▶ _Aim of the task_
Would you write out all of the data exactly as it appears below?
----- Input data
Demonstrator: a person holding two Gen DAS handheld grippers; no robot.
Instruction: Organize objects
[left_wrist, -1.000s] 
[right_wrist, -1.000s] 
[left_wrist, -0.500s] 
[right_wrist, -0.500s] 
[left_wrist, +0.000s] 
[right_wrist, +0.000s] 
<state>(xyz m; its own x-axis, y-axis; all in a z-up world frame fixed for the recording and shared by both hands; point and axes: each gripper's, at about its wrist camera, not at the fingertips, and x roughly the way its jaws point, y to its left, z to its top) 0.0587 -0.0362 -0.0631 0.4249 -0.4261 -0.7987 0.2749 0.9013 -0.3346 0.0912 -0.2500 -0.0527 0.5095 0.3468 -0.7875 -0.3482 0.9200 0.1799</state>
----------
▶ _Task result_
Demonstrator: a person holding two Gen DAS handheld grippers; no robot.
Instruction: Organize objects
[left_wrist, -1.000s] 
[right_wrist, -1.000s] 
[left_wrist, -0.500s] 
[right_wrist, -0.500s] 
[left_wrist, +0.000s] 
[right_wrist, +0.000s] 
<state>(xyz m; its own x-axis, y-axis; all in a z-up world frame fixed for the recording and shared by both hands; point and axes: each gripper's, at about its wrist camera, not at the fingertips, and x roughly the way its jaws point, y to its left, z to its top) 0.0587 -0.0362 -0.0631 0.4249 -0.4261 -0.7987 0.2749 0.9013 -0.3346 0.0912 -0.2500 -0.0527 0.5095 0.3468 -0.7875 -0.3482 0.9200 0.1799</state>

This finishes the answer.